Companies can recover from the destruction of data and/or data systems with tape backups, replicated copies and other tools. But what happens when a disaster doesn't take out the data centre – or even destroy the data? Non-catastrophic disasters can still cause a significant period of system downtime.
Initially you will need to follow some basic steps of creating any DR plan. Firstly, dedicate an individual or team, dependant on the size of your organisation, who are responsible for ALL aspects of the DR plan. Then continue with the following:
- Get management buy-in
- Document the process
- Investigate the options
- Define your recovery point and time objectives
- Create and document response procedures for different situations
Generally, when non-traditional disasters occur, you must make some tough decisions about how to handle the situation.
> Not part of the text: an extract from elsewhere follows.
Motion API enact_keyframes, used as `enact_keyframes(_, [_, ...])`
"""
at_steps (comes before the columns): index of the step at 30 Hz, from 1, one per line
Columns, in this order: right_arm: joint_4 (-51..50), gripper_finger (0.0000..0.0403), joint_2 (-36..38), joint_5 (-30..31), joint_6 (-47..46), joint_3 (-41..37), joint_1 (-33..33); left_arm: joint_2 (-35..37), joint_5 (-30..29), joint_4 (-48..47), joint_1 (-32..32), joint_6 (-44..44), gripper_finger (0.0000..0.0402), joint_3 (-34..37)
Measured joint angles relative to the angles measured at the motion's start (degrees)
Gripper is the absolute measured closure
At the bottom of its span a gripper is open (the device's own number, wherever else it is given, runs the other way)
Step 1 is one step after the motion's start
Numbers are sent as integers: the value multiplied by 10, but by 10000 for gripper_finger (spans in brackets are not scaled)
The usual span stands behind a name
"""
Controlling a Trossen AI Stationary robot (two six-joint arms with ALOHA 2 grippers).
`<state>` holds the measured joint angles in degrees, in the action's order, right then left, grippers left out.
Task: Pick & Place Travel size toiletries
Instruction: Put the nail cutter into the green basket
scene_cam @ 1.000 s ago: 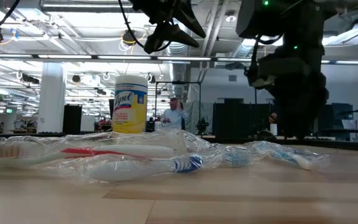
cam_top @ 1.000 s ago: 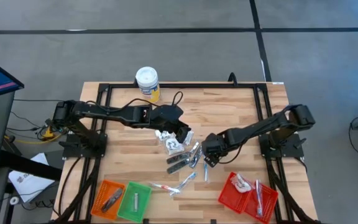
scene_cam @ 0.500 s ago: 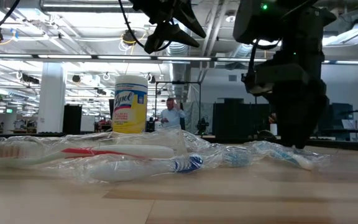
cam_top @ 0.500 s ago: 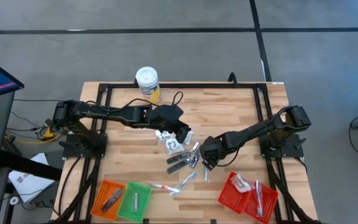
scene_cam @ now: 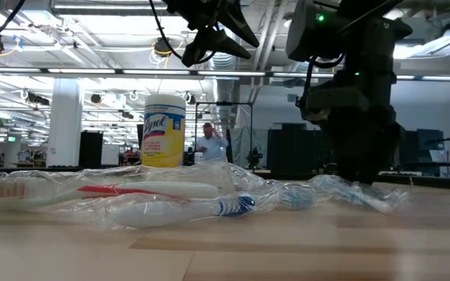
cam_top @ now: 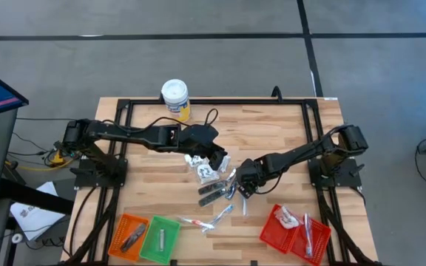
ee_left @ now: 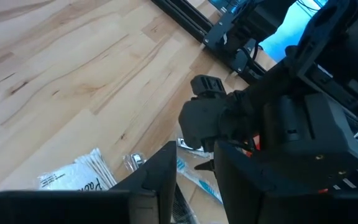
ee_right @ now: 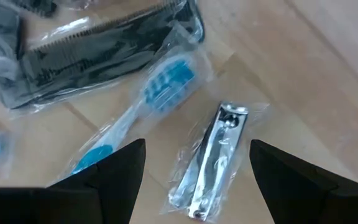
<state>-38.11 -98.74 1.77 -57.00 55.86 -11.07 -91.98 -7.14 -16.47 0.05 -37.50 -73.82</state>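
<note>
The travel size toiletries lie in a loose pile (cam_top: 217, 185) mid-table: white sachets (cam_top: 204, 171), black combs in clear wrap (ee_right: 98, 43), a blue toothbrush in wrap (ee_right: 135, 118) and a wrapped nail clipper (ee_right: 210, 165). More wrapped toothbrushes (cam_top: 207, 219) lie nearer the front edge. My right gripper (cam_top: 240, 188) is open and low over the pile's right side, its fingers (ee_right: 104, 177) standing either side of the nail clipper without touching it. My left gripper (cam_top: 218, 159) hangs open and empty, raised above the sachets (scene_cam: 213, 35).
A white-lidded yellow canister (cam_top: 175, 98) stands at the far edge. Orange (cam_top: 130, 235) and green (cam_top: 160, 236) mesh baskets sit at the front left, and a red one (cam_top: 294, 230) holding a few items at the front right. A person moves in the room behind (scene_cam: 207, 143).
My right gripper has moved toward the table's left edge, over the right side of the pile, and a little lower, staying open. The left arm and the toiletries have kept still.
</note>
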Motion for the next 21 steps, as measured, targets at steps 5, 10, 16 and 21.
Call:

Can you access data systems remotely or will it be necessary to set up everything in a temporary location?
If you have remote access, you can find employees temporary space to continue working on the original systems. If employees can't access data systems from another location you must make even tougher choices to determine how to proceed.
You must determine how you're going to restore data. If you have replicated data systems in a disaster recovery location you can decide if you want to wait out the disaster or failover to the alternative systems.
Remember that failover will require restoration operations to the original systems when the emergency is over; so short-term outages may be something you just need to muddle through. If the outage will continue for a significant period of time (based on your organisation's needs) then it may be necessary to perform failover and eventual restoration operations to get back up and running.